»»

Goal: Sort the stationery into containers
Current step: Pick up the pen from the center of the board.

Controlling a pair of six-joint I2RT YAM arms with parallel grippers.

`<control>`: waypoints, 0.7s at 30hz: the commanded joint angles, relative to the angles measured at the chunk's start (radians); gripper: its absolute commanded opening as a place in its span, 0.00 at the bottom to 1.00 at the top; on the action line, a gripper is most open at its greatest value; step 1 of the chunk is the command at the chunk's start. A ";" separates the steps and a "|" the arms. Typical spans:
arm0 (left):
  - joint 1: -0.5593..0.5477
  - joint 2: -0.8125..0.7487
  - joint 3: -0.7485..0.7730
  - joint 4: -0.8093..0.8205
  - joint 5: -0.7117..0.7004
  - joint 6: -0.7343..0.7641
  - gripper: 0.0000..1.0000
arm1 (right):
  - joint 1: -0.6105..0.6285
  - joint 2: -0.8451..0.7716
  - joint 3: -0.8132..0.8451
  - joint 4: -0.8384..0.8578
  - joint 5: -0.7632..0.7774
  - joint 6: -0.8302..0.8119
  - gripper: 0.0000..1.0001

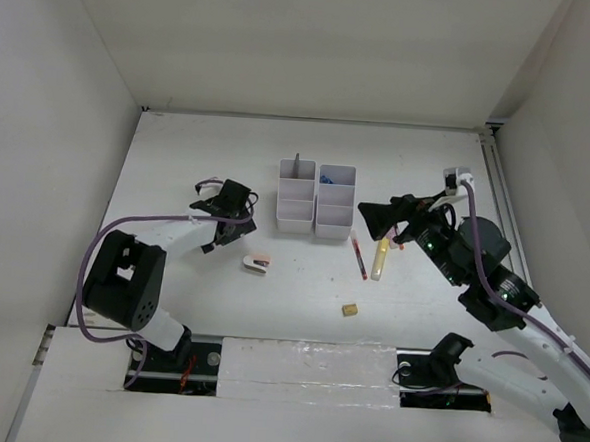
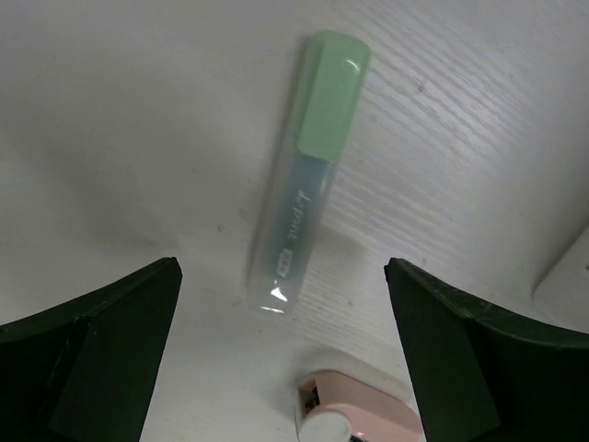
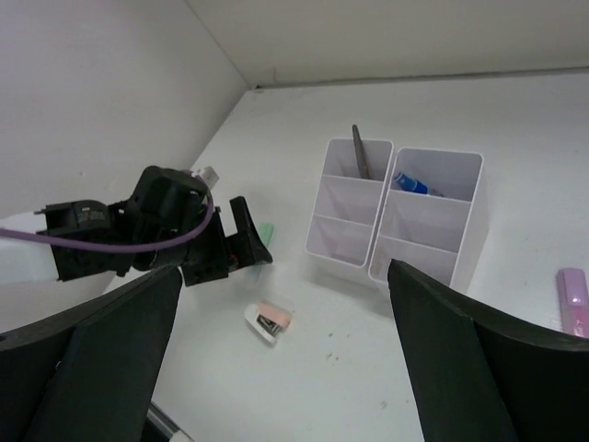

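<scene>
The left hand point(image 2: 281, 265) hangs with its fingers spread on both sides of a green-capped highlighter point(image 2: 311, 175), which lies flat on the desk point(image 2: 138, 120); no finger touches it. The white-pink stapler point(image 2: 357, 419) lies just beside its clear end. The right hand point(image 1: 373, 221) is spread too and holds nothing, near the red pen point(image 1: 358, 253) and the yellow highlighter point(image 1: 380, 258). The scissors point(image 3: 361, 152) and the glue bottle point(image 3: 409, 182) stand in the far compartments of the containers point(image 3: 423, 221). White walls close three desk edges. I cannot read the barrel's white writing.
</scene>
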 commanded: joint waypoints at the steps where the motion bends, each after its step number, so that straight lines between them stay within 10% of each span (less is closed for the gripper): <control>1: 0.045 -0.003 -0.041 0.051 0.006 0.011 0.91 | 0.022 0.014 -0.006 0.026 -0.030 0.008 1.00; 7: 0.045 0.071 -0.032 0.063 0.015 0.011 0.80 | 0.055 0.032 -0.006 0.044 -0.030 0.017 1.00; 18: 0.054 0.097 -0.029 0.037 0.012 0.011 0.00 | 0.084 0.023 0.004 0.044 0.007 0.017 0.99; 21: 0.054 0.062 -0.050 0.063 0.024 0.023 0.00 | 0.084 0.023 0.004 0.055 -0.016 0.017 0.99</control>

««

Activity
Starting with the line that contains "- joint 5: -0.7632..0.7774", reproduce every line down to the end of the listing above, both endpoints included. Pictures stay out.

Response to the task
  - joint 5: -0.7632..0.7774
  - joint 6: -0.8302..0.8119
  - gripper: 0.0000..1.0001


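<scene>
The left hand point(image 2: 281, 265) hangs with its fingers spread on both sides of a green-capped highlighter point(image 2: 311, 175), which lies flat on the desk point(image 2: 138, 120); no finger touches it. The white-pink stapler point(image 2: 357, 419) lies just beside its clear end. The right hand point(image 1: 373, 221) is spread too and holds nothing, near the red pen point(image 1: 358, 253) and the yellow highlighter point(image 1: 380, 258). The scissors point(image 3: 361, 152) and the glue bottle point(image 3: 409, 182) stand in the far compartments of the containers point(image 3: 423, 221). White walls close three desk edges. I cannot read the barrel's white writing.
</scene>
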 commanded: joint waypoints at the steps where the motion bends, each after its step number, so that straight lines between them stay within 10% of each span (less is closed for the gripper): <control>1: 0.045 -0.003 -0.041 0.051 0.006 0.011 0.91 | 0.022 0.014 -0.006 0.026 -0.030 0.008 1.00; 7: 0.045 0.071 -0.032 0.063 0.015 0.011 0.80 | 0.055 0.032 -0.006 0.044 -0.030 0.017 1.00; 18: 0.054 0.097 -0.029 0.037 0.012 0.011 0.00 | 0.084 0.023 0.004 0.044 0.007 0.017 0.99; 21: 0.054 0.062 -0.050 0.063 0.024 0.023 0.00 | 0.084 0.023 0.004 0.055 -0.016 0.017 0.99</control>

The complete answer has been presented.